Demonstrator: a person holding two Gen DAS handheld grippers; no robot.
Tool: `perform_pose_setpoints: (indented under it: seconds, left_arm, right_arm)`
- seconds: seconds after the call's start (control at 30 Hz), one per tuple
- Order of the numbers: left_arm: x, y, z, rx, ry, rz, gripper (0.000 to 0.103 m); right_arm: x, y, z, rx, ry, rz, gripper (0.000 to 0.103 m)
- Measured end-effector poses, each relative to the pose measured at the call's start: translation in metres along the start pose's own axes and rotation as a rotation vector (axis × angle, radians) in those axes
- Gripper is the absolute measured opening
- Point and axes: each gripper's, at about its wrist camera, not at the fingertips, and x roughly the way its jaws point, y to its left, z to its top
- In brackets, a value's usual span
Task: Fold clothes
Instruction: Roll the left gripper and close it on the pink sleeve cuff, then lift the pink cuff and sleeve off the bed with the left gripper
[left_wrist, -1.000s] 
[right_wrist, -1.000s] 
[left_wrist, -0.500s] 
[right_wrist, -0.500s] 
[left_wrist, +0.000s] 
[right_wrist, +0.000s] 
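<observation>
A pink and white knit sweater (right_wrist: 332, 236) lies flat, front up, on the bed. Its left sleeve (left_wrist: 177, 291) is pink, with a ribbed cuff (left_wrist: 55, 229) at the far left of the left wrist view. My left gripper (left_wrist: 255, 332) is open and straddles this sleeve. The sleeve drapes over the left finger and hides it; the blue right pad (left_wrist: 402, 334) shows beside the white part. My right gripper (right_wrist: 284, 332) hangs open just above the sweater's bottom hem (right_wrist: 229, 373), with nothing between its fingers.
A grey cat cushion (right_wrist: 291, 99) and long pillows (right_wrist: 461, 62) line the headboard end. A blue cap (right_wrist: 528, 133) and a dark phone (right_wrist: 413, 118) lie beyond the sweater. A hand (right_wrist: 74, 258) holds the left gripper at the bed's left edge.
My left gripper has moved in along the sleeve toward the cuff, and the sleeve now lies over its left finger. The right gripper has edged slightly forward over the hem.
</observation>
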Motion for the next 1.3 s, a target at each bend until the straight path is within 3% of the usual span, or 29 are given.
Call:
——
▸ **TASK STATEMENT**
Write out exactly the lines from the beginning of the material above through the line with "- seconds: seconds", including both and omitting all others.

▸ **EXERCISE ANSWER**
Demonstrator: a person holding two Gen DAS handheld grippers; no robot.
Tool: `perform_pose_setpoints: (indented under it: seconds, left_arm, right_arm)`
- seconds: seconds after the call's start (control at 30 Hz), one per tuple

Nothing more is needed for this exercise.